Former FASH 2017 award winner and Hochschule für Künste Bremen graduate, Livia Honus, brought infectious energy to the runway with Concrete Disco, a roller-themed collection inspired by the 1970s. Merging disco’s dazzling extravagance with the raw, sculptural forms of Brutalist architecture, she crafted garments that are equal parts glamour and grit.

Her work deftly combines materials — from knitwear and metallics to glitter and faux leather — creating a joyful visual rhythm that celebrates individuality and movement. Concrete Disco examines the sociological parallels between disco culture and architecture: both seek beauty in contradiction, excess, and imperfection.

“For me, fashion is a complete artwork composed of pattern, material, and structure, which only comes to life through the wearer’s movement,” Honus said. Trained as a tailor and pattern maker, she fuses craftsmanship with digital design techniques, producing pieces that feel both nostalgic and defiantly contemporary.




Jana Heinemann


Hochschule für Technik und Wirtschaft Berlin graduate Jana Heinemann presented her collection VeBoDi, demonstrating how fashion can spark conversations about environmental and social responsibility. The project addresses the destructive cycle of fast fashion — one of the world’s most polluting industries — and its links to the spread of vector-borne diseases and environmental degradation.

Through cyclical motifs, asymmetrical patterns, and netted veils, Heinemann translates the notion of contamination into poetic visual form.

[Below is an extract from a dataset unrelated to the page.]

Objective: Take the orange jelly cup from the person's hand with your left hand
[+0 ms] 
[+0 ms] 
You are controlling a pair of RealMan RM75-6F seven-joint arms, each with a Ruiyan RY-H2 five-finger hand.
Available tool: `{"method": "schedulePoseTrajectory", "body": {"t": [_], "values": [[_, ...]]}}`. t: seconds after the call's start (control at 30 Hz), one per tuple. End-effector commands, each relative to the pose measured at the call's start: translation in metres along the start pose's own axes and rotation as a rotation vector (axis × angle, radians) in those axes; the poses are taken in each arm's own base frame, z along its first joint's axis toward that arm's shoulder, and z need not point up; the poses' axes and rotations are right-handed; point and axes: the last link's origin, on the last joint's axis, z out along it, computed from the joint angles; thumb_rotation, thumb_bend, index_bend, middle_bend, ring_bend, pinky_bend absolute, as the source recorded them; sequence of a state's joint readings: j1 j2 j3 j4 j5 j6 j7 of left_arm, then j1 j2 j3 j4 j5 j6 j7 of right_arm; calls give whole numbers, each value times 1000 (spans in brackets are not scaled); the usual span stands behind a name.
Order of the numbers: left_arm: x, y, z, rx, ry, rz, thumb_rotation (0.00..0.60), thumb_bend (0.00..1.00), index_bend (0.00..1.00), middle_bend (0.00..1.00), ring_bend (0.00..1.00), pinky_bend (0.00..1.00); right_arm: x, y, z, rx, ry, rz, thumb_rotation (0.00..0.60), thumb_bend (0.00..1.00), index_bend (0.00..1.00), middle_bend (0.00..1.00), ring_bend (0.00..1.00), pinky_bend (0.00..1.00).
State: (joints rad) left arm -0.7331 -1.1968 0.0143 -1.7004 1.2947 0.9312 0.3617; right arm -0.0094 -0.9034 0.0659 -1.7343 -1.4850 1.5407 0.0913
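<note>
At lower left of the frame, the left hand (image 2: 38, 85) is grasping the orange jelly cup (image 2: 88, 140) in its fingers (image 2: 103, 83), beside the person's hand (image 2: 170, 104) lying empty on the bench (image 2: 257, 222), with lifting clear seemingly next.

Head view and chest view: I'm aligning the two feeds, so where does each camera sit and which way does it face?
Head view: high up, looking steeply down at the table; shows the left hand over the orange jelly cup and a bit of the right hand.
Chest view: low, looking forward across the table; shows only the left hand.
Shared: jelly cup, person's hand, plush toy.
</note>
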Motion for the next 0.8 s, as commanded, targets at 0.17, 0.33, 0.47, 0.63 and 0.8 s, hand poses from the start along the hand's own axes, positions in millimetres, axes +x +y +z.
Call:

Her garments critique systems of overproduction while also offering hope through technological innovation and circular design principles.

“I want everyone who wears my clothes to feel special, to express themselves while feeling connected to others and to the environment,” she said. Her work reminds us that sustainability must be holistic — encompassing not only materials and processes but also empathy, awareness, and social responsibility.




Melina Weinrich


Melina Weinreich’s Rue des Archives redefines unisex streetwear through a dialogue between masculine structure and feminine delicacy. The result is a collection that embraces duality, proving that fashion can be fluid, free, and future-focused.

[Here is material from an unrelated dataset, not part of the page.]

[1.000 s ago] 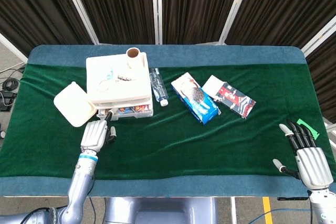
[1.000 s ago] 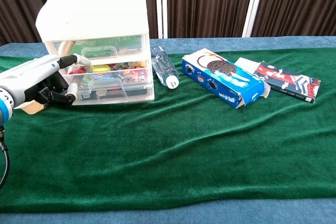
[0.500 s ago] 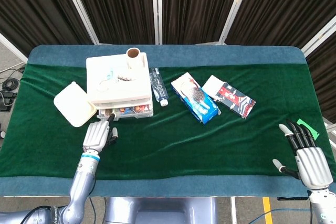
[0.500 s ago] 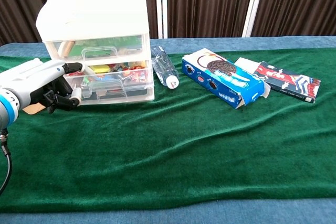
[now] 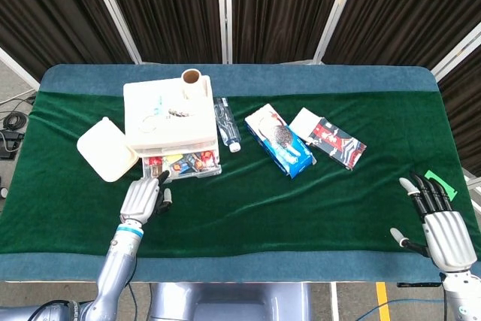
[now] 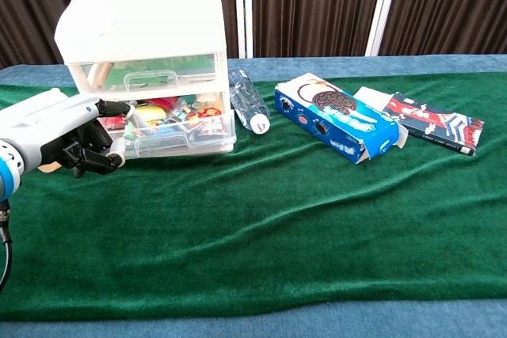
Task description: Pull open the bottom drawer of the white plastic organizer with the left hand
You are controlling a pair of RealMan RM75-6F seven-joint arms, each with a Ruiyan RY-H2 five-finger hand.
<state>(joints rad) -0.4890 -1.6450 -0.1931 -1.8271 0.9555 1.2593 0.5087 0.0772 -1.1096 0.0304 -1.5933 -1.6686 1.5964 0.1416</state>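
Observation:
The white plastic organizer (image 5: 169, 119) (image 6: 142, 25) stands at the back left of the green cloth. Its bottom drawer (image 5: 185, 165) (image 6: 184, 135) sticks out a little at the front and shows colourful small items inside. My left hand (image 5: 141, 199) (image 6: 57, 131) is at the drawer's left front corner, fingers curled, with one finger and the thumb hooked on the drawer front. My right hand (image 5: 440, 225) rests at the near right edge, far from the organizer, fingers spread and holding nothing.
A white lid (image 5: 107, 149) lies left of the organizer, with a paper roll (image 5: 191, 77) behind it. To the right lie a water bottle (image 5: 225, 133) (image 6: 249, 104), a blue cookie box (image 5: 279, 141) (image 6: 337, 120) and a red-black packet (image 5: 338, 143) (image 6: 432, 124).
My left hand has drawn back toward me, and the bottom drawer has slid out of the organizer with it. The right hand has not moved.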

By fusing sporty silhouettes with romantic floral prints, Weinrich creates wearable yet refined garments that bridge past and present. Her work celebrates individuality and independence while demonstrating mastery of surface manipulation, print design, and finishing.

“My enthusiasm for fashion began as a child,” she recalled. “I was always fascinated by colours, patterns, and shapes. My studies allowed me to transform that curiosity into a creative practice rooted in craft.” Red roses punctuate her designs — a symbol of timeless beauty and the passion that continues to drive her artistry.



Liv-Pauliana Sailer


Liv-Pauliana Sailer explores the polarities of nostalgia and modernity in her collection Hiraeth — a visual meditation on the tension between holding on and letting go. The designs capture the bittersweet emotions that arise when one stands between memory and transformation, between who we were and who we might become.

Her bold use of prints, patterns, and colour mirrors this oscillation between past and present. The irregular cuts and clashing textures evoke inner turbulence, reminding us that growth often requires discomfort. “We must remember to reinvent ourselves daily,” she said, reflecting on her belief that openness is essential for progress.

During her studies at the Academy of Fashion and Design Düsseldorf, Sailer developed a fascination for unconventional fabrics and silhouettes. Collaborations with Ludwig Beck and Liberty of London, as well as an internship at a couture label in Amsterdam, honed her craftsmanship — skills clearly reflected in the refinement and conviction of Hiraeth.